I'm not surprised Jesus used thorns to describe the state of one who hears the word but lets stuff steal her fruitfulness. Those thorns can be so subtle, disguised by things that look pretty and appealing, but once you're caught it's really painful to try to get free. The hurt is sharp and deep, and you bleed. In some ways it's tempting to just stay put and not move, but you'll only get more tangled up. In fact, you often have to wait for help, even when you discover your trouble, because the struggle only catches you faster in the grip of thorny pain. 

I know the word. "Do not love the world or the things in the world." (1 John 2:15) "...do not be conformed to this world..." (Romans 12:2) But I'm tangled up in cares and riches. Again. Don't get me wrong. I'm not rich by American standards. I don't have enough material possessions for most people to consider my cares to be too significant. But anyone may be caught in these thorny weeds, from the richest CEO in the biggest international corporation to the poorest, most pitiful street beggar. Thorns come disguised in all kinds of ways, ready to capture your heart with selfish wants and cruelly deceptive 'needs.' 

Yesterday, when I tearfully described my predicament to my husband, he prayed for me and handed me this: The Blessedness of Possessing Nothing by A. W. Tozer. Tough read. Tozer doesn't back down from the truth. Amid his wise words there you'll find these:
The way to deeper knowledge of God is through the lonely valleys of soul poverty and abnegation of all things. The blessed ones who possess the Kingdom are they who have repudiated every external thing and have rooted from their hearts all sense of possessing. These are the "poor in spirit." They have reached an inward state paralleling the outward circumstances of the common beggar in the streets of Jerusalem; that is what the word "poor" as Christ used it actually means. These blessed poor are no longer slaves to the tyranny of things. They have broken the yoke of the oppressor; and this they have done not by fighting but by surrendering. Though free from all sense of possessing, they yet possess all things. "Theirs is the kingdom of heaven."
If you find yourself pierced by the realization that things, including beloved people, material possessions, God-given gifts or talents, have you tangled up in them, stuck fast so that if you move you'll bleed, I recommend reading it. And praying.

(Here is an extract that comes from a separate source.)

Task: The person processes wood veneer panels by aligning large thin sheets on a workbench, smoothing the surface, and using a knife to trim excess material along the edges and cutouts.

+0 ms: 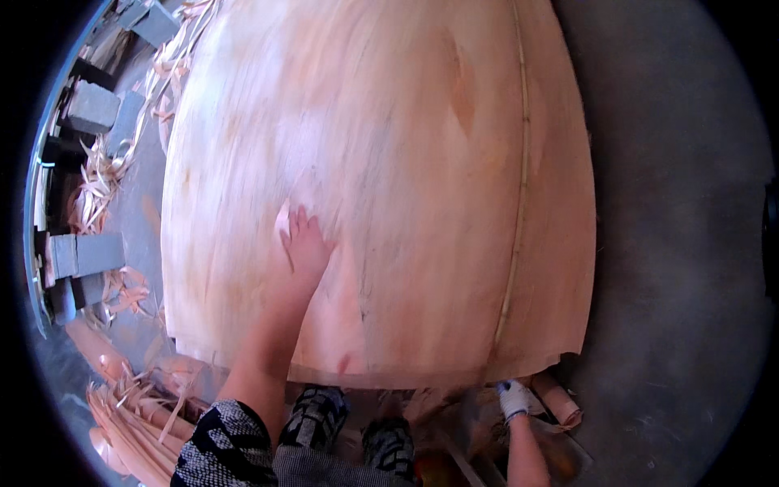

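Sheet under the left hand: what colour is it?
The sheet is pale pinkish tan with darker streaks, best seen in the head view.

Left sleeve (221,446): black with speckled pale-grey blocks, loose, ending near the elbow; forearm and left hand (307,245) bare beyond it. Right hand (512,396): white glove (516,403), knit-looking, with blue at the wrist edge; right forearm bare. Trousers (312,422): blocky dark and pale-grey pattern on both legs. Near edge, centre: grey garment (329,469), finely textured, partly out of view.
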A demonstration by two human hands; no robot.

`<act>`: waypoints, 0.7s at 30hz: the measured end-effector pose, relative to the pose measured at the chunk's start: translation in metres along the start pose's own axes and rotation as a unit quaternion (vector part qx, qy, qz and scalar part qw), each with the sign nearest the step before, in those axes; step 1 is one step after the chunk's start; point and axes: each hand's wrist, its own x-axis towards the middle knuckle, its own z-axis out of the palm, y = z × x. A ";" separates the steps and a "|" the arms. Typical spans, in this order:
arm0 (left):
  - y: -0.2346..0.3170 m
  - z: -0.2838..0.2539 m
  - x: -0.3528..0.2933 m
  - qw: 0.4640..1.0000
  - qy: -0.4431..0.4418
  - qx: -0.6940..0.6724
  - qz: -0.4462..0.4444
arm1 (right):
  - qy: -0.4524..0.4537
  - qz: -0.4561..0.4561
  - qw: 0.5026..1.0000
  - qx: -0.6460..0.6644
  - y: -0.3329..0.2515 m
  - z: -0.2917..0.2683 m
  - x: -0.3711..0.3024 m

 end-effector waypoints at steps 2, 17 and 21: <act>-0.007 -0.001 0.001 0.992 0.093 -0.035 0.080 | 0.077 0.018 0.997 0.007 0.009 0.000 0.017; -0.282 0.031 -0.212 0.967 0.004 -0.155 -0.202 | 0.263 -0.224 0.933 0.102 -0.306 -0.151 0.211; -0.350 -0.011 -0.420 0.965 -0.198 0.098 -0.141 | 0.355 -0.250 0.896 0.093 -0.344 -0.163 0.270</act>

My earthly daddy untangled me from a bush when I was a foolish child. Now I'm confident my heavenly Father will come to untangle me spiritually, as I surrender and call out to Him. 

Monday, May 14, 2012

Shepherds, Deserts, Flowers and Sheep

In His Arms, 24x30", pastel
It's been a long time since I've written here.

Why?

In part, I didn't think I had anything more to say that was of real value to anyone. This isn't false modesty or fishing for affirmation. I KNOW my worth in Christ and that He sometimes uses me to speak.

It's been a dry time, however. Desert plants turn all their energy inward, conserving what's given them to be able to bloom when the time comes.

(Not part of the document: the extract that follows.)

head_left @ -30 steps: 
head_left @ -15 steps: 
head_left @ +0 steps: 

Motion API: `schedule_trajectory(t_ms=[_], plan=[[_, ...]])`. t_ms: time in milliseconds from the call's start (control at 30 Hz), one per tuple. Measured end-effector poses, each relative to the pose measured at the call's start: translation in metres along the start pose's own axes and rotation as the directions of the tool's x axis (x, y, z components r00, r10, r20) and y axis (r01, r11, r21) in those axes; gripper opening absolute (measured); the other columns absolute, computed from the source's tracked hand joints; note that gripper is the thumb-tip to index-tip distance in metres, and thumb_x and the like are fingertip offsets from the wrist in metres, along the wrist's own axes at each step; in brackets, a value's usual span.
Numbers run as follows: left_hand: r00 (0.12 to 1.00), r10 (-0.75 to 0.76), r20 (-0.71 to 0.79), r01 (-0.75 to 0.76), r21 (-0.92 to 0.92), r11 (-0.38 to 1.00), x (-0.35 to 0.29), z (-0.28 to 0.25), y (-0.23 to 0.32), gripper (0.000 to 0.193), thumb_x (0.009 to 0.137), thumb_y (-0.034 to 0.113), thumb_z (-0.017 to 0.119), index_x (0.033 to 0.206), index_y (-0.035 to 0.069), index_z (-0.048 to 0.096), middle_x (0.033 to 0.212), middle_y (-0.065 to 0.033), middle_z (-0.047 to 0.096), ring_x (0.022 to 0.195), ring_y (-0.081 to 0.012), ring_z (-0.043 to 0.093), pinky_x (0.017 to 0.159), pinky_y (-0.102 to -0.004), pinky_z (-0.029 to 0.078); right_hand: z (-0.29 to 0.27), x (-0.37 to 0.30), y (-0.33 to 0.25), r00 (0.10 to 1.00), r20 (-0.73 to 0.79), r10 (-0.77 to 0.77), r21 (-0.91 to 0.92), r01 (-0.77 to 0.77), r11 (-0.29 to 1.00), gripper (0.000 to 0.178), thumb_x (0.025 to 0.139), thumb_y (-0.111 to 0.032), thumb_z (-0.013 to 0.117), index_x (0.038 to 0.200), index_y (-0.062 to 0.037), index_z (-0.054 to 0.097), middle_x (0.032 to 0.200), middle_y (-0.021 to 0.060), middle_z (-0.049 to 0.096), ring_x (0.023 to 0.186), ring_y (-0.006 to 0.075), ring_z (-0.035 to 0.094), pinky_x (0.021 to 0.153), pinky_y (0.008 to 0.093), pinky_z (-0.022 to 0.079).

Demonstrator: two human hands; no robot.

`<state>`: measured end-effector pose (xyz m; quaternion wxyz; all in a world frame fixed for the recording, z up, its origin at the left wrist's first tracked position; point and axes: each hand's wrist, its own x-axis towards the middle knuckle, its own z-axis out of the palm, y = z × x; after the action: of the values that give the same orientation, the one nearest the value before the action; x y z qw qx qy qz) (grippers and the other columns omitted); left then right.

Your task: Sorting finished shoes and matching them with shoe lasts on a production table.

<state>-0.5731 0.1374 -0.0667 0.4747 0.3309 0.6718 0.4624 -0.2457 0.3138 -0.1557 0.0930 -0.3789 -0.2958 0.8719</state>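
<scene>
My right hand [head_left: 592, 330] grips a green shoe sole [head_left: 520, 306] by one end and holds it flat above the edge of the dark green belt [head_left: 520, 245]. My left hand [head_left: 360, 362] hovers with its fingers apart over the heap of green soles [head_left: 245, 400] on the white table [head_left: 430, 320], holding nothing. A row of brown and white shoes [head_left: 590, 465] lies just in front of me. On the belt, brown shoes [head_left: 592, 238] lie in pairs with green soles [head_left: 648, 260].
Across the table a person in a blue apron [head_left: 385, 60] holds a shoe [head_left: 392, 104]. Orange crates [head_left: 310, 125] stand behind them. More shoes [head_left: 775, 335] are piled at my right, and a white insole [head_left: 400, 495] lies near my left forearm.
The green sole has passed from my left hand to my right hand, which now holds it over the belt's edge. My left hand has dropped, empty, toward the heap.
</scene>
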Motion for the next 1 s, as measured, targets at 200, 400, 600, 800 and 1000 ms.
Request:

I hope that applies to me. I think it does.

I'm laughing now because I just looked back to my previous post! The season to bloom is coming, not because of anything I've done but because God has provided the ideal conditions to grow me.

It seems some desert plants die if they get too much water. I may have felt kind of dessicated the last few months, but in fact I've been gathering strength beneath the surface.

Odd segue here, but stay with me...

The reason I decided to post now is because I just came upon the painting above. No, I never intended the shepherd to be Jesus, just a Middle Eastern shepherd holding his lamb. However, when I painted it back in 2004 I fully intended that lamb to represent me. Please notice that she's safe in her shepherd's arms, and although she isn't really hurting she is complaining loudly and long.

I should paint a companion piece now, featuring a lamb who is just glad to be where she is. It's so nice to have your heavenly Shepherd carry you. I'm resting in His arms in a way I couldn't in the past. He needed to let me get really thirsty on a long, dry, dusty road.

Psalm 23 says " He leads me beside still waters..." I'm glad to be there.

Now I want to curl up in His arms, or quietly follow Him. I wonder where we're going next? 

Friday, October 28, 2011

"Bloom where you are planted."

Poppies, gouache, 8x10"
All my life I've heard the saying, "bloom where you are planted," but today as I was taking my walk I started meditating on it. I think it's misleading...

Maybe my take on it is wrong, but when I hear it I assume that I should be content where I am, and that I should also, well, bloom. Even if I'm in the shade I should be bearing flowers or fruit. Even if it's cold and wintry, as a happy little plant I could make things better and bear some fruit. Even if I'm planted in the desert in very dry conditions, I should be blooming, assuming I'm doing this all correctly.

Isn't that what you think when you hear it? I know--I should simply accept my unchangeable surroundings and make the best of them. Accept the inevitable and make do. Find the good aspects of the situation and bear a little fruit...

It seems to presume that I can and should bloom despite where I am.

But I can't always.

My point is, "bloom where you are planted" implies that I can make myself bloom. Have you ever seen a plant that could do that? I'm picturing a strawberry trying to push out a flower, knowing that she will bear a sweet little bit of fruit. Does she concentrate? Try to spread out her leaves and gather more sunshine? Wiggle her roots deeper into the soil? I know, maybe she pushes and grunts and tries to think fruity thoughts. Ever seen a strawberry transplanting herself? Does she yell at the gardener, asking for more fertilizer?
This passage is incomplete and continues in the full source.